Exclusion criteria included refusal to participate, physically handicapped children and children with progressive neurological disorders and unstable epilepsy. We excluded children who were taking regular medications including stimulants, anticonvulsants, and atypical antipsychotic drugs.
All of the children admitted to the study received routine childhood vaccinations, none had received chelation therapy. All autistic children were subjected to a full clinical child psychiatric sheet for diagnosis of autism spectrum disorder and exclusion of other psychiatric disorder according to Diagnostic and Statistical Manual of Mental Disorders 4th Edition, (DSM IV).
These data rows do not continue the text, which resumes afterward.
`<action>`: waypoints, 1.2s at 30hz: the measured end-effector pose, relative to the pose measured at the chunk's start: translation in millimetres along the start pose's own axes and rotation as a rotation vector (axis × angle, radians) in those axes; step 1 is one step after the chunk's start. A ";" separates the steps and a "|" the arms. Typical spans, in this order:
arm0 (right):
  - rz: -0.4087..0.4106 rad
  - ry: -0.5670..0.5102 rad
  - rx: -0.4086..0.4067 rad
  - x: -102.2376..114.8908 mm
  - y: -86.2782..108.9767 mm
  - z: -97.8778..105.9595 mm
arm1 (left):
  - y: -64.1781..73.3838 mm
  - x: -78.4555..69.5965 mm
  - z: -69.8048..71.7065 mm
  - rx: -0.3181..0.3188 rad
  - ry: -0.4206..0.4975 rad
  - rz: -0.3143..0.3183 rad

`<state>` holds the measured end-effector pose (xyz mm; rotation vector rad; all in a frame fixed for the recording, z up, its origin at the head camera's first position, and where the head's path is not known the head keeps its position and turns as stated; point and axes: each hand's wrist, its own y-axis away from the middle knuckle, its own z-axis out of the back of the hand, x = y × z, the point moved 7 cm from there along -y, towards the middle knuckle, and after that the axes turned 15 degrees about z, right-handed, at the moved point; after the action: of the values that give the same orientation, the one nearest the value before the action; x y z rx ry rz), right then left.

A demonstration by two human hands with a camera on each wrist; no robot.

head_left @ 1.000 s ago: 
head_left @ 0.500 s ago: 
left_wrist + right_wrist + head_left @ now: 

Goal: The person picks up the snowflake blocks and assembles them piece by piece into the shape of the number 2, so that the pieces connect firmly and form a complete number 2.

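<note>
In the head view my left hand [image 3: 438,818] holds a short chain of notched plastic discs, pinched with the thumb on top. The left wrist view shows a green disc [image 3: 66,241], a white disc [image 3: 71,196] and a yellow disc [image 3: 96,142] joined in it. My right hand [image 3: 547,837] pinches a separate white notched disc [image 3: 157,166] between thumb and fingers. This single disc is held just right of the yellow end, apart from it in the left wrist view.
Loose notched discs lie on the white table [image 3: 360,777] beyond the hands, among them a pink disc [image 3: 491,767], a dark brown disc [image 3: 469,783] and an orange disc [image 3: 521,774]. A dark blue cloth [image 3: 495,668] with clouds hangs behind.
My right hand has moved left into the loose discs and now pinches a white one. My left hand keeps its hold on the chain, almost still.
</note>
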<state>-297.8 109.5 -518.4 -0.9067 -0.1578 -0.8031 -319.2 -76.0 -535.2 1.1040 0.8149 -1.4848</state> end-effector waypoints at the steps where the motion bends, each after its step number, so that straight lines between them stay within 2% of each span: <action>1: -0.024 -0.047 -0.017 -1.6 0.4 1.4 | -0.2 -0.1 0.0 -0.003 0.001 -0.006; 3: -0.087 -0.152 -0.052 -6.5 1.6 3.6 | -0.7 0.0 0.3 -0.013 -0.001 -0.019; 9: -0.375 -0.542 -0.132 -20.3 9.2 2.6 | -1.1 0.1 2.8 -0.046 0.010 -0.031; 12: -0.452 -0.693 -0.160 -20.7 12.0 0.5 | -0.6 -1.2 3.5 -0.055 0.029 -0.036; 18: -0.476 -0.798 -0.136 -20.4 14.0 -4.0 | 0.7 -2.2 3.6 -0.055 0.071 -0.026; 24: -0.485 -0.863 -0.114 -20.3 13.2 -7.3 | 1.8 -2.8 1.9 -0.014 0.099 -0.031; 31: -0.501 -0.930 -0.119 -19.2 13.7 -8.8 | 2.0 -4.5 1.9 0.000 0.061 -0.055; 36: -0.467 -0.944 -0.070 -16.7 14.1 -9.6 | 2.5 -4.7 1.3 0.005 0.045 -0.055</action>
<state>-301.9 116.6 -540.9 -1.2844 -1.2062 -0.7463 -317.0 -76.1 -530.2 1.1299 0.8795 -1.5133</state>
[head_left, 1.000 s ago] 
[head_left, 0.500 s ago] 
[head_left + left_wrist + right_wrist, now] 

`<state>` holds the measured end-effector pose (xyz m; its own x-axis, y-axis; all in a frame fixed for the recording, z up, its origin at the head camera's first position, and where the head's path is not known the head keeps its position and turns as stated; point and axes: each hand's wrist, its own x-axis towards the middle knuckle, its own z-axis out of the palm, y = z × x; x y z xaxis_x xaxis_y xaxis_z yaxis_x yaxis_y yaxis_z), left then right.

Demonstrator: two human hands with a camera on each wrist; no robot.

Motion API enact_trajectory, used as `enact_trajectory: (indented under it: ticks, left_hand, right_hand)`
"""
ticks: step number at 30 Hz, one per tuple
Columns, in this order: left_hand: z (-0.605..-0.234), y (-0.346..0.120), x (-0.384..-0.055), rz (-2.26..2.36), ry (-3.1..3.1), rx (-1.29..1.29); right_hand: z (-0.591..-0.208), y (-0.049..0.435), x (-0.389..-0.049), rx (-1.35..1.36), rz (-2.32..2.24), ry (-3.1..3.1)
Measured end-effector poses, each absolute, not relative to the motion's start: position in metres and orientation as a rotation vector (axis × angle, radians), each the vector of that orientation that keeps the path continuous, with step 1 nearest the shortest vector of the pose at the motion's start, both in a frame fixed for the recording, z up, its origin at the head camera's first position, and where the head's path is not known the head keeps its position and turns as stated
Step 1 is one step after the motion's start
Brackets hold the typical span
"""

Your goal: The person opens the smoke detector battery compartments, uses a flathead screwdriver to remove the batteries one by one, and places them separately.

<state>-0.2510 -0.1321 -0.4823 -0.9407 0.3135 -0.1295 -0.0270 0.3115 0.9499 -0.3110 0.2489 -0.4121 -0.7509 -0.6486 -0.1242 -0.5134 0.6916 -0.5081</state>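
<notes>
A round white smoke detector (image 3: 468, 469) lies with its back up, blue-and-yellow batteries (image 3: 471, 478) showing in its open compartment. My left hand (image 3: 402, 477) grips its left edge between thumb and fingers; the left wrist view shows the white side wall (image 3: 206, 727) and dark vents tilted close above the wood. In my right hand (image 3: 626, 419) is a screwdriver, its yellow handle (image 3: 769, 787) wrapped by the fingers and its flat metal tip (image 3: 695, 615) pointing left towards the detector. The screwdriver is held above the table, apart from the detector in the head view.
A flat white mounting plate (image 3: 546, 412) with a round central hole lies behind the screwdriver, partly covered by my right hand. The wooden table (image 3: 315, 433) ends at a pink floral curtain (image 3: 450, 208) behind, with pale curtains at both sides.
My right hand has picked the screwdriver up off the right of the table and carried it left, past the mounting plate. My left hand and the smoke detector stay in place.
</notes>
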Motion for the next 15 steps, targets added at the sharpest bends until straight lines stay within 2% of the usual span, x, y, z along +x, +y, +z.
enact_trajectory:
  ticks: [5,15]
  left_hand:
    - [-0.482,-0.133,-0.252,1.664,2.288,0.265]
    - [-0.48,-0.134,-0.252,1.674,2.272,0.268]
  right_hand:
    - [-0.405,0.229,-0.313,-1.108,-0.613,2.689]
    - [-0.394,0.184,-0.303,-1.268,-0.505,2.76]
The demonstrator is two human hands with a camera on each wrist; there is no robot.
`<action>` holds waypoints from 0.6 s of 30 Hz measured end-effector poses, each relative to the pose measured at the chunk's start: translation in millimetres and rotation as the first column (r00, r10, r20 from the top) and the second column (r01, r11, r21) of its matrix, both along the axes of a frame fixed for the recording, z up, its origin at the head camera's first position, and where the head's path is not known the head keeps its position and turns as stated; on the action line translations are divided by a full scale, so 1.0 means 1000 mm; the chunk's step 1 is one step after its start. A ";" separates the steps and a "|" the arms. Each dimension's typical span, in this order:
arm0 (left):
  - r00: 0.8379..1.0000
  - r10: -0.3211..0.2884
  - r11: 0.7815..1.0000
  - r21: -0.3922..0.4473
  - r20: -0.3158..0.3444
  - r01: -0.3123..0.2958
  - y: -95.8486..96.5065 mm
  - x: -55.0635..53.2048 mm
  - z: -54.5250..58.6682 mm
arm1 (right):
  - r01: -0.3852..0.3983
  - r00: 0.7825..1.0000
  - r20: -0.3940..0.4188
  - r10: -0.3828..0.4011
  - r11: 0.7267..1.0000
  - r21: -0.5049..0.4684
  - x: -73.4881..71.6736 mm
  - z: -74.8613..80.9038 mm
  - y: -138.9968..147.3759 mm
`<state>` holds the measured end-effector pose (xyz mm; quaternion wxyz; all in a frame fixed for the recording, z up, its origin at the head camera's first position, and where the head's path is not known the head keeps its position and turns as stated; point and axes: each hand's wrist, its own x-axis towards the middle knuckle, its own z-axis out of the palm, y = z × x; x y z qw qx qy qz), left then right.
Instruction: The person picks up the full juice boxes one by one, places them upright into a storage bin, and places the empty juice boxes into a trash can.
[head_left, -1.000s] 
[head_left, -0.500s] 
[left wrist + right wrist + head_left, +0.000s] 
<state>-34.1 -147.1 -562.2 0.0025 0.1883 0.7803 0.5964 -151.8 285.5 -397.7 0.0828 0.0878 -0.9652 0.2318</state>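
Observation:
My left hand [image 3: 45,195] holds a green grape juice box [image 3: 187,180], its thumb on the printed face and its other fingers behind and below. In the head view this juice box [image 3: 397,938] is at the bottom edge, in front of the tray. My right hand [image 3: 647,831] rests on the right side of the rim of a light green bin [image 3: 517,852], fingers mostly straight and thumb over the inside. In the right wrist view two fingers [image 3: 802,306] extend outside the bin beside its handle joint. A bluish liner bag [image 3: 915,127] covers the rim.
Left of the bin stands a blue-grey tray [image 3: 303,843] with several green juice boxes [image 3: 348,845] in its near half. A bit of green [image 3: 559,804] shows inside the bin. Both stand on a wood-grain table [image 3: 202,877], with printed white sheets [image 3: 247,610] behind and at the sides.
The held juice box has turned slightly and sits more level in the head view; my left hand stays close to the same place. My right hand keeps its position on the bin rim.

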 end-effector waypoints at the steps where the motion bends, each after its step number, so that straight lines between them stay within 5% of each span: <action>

Also, the severity of autistic symptomatology was measured by the Childhood Autism Rating Scale (CARS) (12), translated by El-Dafrawi. It consists of 15 categories, each rated on a four-point scale. The individual is considered non-autistic when his total score falls in the range of 15–29, mild-to-moderately autistic when his total score falls in the range of 30–36, and severely autistic when his total score falls in the range of 37–60. Based on the administration of multiple assessments, insights into various aspects of autism are gained. We added the Arabic version of Autism Behavior Checklist (ABC). This checklist was initially translated from English into Arabic. A back-translation was then carried out by a professional proficient in the English language. Subsequently, the checklist was given to 5 mothers as a pilot study. This test was administered with the objective of determining whether the translation needed to be adapted; these protocols were not included in the validation study (13). Both Autistic Spectrum Disorder and control groups were subjected to The Questionnaire on Exposure to Heavy Metals, Physical Symptoms, and Child Development (14).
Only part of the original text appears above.